Summer Safety Checklist to Keep Your Children Healthy
Refillable water bottles. Children should drink 12 ounces of cool water or a sports drink before they head out to play. And they should take water breaks during games. If your children go to camp or play on a team, make sure they refill their water bottle several times a day.
First aid kit. Keep a first aid kit in your home, in your car, and bring one with you on vacation. Keep first aid kits someplace where you can reach them, but the children can’t.
Sun protection. Get wide-brimmed hats, sunglasses, and cotton clothes that cover your child’s skin to reduce exposure to the sun’s damaging rays.

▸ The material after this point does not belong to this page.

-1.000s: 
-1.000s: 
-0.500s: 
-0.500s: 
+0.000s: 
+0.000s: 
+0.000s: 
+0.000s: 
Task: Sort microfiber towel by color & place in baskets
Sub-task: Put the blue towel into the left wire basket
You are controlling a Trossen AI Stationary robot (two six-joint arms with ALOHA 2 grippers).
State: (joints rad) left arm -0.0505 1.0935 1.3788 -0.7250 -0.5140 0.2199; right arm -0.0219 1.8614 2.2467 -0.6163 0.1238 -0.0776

Sunscreen. Use a broad-spectrum sunscreen with at least 30 SPF every day for kids older than 6 months. (It's best to keep babies out of the sun). Reapply after swimming, sweating, or after more than 2 hours in the sun.
Helmet. Before your children ride away on a bike, scooter, or other set of wheels, make sure they're wearing a well-fitting helmet.

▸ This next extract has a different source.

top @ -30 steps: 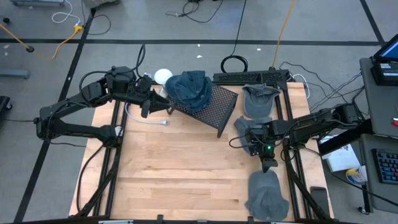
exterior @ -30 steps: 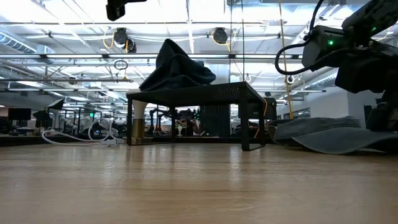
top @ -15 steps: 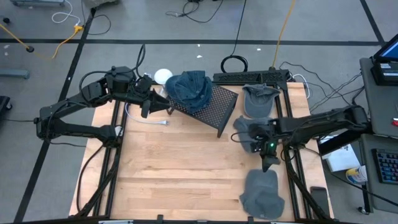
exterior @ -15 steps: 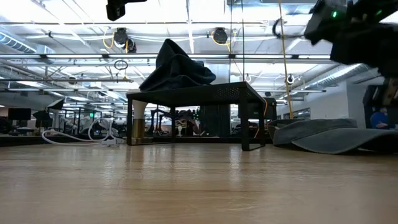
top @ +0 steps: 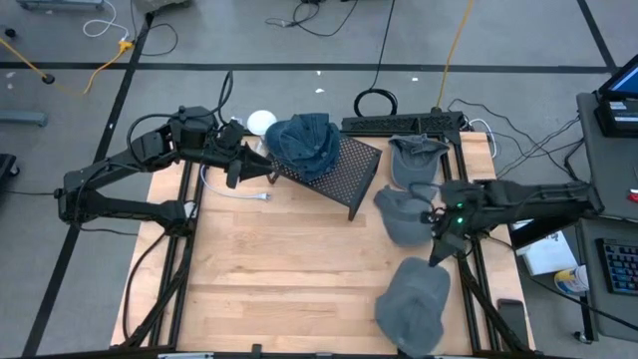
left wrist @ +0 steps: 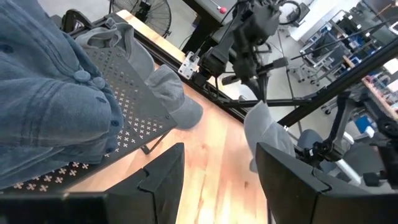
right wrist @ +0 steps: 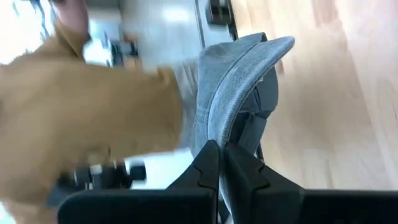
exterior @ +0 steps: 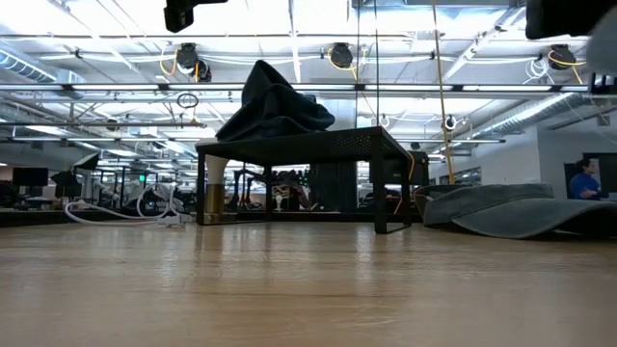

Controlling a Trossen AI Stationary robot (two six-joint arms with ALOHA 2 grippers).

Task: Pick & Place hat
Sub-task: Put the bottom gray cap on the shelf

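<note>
ARMS: two, dark, tubular links, black cabling | RIGHT WRIST: green indicator light | FINGERS (left wrist: 163, 177): black, angular, matte plastic

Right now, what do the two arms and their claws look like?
Both arms are dark, nearly black, built of slim jointed links with thicker housings at the joints. The left arm has black cables looping over its upper links. The right arm shows a small green light near its wrist. The left claw has two broad, flat, angular black fingers. The right claw has matching black fingers tapering to blunt tips.
</note>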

Protective sports gear. If your children play team sports, make sure they have appropriate gear. Depending on the sport, this may include a mouth guard, face mask, helmet, pads, and shoes made specifically for the surface your child will play on.
Safety plan. Before your children head out to play, agree on a safety plan that includes how they can reach you and what to do in an emergency.
Bug spray. If ticks or mosquitoes are common in your area, apply repellent with DEET, but go for the lowest concentration possible. Repellent with 10% DEET is effective for about 2 hours, while 30% DEET works for about 5 hours.
Poison ivy protection. Poison ivy soap can break down proteins that make poison ivy or poison oak so irritating. Also, keep calamine lotion on hand to use on skin that breaks out in an itchy rash.
Antihistamine. Summer grass, weeds, and flowers may trigger summer allergies. An over-the-counter antihistamine can ease your child's scratchy throat and runny nose if allergies are a problem.
Car safety. To minimize the risk of a child getting trapped in a hot vehicle, leave a purse, briefcase, or cell phone in the back seat. That way, you get in the habit of checking in the back seat before leaving the vehicle. Ask your child's daycare to call you if the child doesn’t show up as expected. Always lock your car and trunk, even parked in the driveway at home, and always keep keys and fobs out of the reach of little ones.